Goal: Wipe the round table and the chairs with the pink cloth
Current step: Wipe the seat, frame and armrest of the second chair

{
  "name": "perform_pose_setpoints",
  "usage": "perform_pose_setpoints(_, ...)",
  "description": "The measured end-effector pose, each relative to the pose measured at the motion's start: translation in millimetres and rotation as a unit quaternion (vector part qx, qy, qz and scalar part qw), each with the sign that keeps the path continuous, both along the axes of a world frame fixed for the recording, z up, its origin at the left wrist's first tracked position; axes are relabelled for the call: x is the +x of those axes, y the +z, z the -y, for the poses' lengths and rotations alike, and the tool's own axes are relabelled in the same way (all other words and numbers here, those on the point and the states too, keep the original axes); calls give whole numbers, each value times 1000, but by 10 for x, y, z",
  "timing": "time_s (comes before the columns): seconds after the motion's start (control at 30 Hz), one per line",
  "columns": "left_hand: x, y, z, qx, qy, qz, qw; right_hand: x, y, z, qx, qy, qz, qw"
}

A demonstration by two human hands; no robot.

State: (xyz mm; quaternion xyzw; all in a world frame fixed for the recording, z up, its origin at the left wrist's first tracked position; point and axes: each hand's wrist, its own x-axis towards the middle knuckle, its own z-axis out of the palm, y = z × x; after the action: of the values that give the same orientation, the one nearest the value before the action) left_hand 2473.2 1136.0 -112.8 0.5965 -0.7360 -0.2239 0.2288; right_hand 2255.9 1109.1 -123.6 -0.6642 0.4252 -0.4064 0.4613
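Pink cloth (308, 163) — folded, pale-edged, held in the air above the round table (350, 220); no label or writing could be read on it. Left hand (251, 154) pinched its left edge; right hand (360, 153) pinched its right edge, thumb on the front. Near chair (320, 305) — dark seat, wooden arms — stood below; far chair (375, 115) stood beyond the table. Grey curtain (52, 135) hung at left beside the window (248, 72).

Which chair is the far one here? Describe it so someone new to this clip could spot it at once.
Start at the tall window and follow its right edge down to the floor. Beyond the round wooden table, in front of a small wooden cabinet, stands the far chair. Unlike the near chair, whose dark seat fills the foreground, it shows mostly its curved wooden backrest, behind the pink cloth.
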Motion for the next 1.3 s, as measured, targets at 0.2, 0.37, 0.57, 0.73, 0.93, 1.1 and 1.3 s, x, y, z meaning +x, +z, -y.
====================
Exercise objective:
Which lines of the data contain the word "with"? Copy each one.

Task answer:
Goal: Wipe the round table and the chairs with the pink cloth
  "description": "The measured end-effector pose, each relative to the pose measured at the motion's start: translation in millimetres and rotation as a unit quaternion (vector part qx, qy, qz and scalar part qw), each with the sign that keeps the path continuous, both along the axes of a world frame fixed for the recording, z up, its origin at the left wrist's first tracked position; axes are relabelled for the call: x is the +x of those axes, y the +z, z the -y, for the poses' lengths and rotations alike, and the tool's own axes are relabelled in the same way (all other words and numbers here, those on the point and the states too, keep the original axes); calls give whole numbers, each value times 1000, but by 10 for x, y, z",

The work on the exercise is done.